Florida history is rarely as easy to write about as referring to prior written accounts of our earliest pioneers. In researching the past, I often discover variations and for good reason; there is far more data available for researchers today. A good example is my assessment of the Floridian worthy of the title, “Founder of our State’s Daughters of the American Revolution.” I wrote in a previous blog that I believe it was Katherine (Livingston) Eagan of Jacksonville who was deserving of such a title, and my opinion remains unchanged despite it being different than the position offered by the Florida DAR itself.
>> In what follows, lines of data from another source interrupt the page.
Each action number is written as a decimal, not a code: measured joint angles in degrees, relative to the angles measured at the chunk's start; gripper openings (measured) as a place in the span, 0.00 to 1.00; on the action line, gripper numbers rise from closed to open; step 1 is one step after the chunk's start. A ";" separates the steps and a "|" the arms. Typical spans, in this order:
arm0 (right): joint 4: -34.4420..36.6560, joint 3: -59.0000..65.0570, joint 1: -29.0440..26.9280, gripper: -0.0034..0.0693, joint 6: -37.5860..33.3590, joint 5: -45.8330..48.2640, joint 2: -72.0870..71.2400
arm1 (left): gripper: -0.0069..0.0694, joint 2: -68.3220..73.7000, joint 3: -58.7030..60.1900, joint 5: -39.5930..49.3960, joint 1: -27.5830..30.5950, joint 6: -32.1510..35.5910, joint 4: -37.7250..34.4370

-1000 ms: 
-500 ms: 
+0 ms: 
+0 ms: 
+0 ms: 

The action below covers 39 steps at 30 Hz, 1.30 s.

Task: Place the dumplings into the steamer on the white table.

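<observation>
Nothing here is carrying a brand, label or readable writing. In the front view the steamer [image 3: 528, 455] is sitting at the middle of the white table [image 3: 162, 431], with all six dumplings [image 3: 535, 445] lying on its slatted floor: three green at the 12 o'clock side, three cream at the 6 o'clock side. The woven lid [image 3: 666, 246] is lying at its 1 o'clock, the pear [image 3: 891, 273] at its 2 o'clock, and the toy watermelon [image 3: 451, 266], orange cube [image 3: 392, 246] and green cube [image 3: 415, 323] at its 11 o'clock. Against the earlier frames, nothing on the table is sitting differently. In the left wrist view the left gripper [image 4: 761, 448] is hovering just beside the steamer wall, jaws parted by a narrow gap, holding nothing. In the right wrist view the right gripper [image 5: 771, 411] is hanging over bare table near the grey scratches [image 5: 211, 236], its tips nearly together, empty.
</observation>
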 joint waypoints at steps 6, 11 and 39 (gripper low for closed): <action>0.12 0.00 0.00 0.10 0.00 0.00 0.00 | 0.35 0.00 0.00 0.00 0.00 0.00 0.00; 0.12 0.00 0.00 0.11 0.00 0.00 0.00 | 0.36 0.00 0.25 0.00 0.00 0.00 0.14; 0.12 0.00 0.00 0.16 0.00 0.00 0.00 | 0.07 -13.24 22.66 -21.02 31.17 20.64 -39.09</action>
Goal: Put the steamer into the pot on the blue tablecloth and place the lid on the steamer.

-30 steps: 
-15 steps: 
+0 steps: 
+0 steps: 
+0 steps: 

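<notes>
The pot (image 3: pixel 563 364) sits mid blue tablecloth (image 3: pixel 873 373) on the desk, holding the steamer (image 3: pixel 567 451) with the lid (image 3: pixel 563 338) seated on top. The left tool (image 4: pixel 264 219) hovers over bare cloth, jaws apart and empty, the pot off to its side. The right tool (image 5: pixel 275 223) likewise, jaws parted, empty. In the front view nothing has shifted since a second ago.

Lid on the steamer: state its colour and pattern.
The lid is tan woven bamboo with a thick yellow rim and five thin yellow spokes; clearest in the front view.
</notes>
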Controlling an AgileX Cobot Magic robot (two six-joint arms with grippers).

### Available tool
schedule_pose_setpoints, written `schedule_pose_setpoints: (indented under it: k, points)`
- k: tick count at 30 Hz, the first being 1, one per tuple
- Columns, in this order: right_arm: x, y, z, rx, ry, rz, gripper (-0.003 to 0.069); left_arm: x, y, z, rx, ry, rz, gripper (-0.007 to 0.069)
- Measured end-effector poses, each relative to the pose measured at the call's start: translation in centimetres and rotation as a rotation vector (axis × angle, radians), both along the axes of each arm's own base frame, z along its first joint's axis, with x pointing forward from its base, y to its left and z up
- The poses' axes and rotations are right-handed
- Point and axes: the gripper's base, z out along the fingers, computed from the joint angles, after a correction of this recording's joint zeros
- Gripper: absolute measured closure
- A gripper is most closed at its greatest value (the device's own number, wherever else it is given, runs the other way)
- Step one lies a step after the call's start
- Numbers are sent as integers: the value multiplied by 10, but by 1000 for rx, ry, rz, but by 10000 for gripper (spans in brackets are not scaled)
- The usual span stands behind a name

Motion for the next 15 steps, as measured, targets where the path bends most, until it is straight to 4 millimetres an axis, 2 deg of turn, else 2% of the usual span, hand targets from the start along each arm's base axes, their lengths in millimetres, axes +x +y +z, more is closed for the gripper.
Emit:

The Florida NSDAR says this of its early history: “On May 25, 1892, Mrs. Benjamin Harrison, President General of the National Society Daughters of the American Revolution, and wife of the 23rd President of the United States of America appointed Mrs. J.N.C. Stockton as regent to organize the first Florida DAR chapter in Jacksonville. Mrs. John G. Christopher is affectionately known as “Mother of the Florida Daughters” since it was she who was most active in organizing the Jacksonville Chapter, NSDAR. Three years later, on April 2, 1895, she was confirmed as organizing regent and the state of Florida had its very first DAR chapter, the Jacksonville Chapter, NSDAR. On March 12, 1894, Mrs. Adlai E. Stevenson, then President General, appointed Mrs. D. G. Ambler as Florida state regent. Mrs. Ambler was later elected state regent in February 1896, and she served through 1897.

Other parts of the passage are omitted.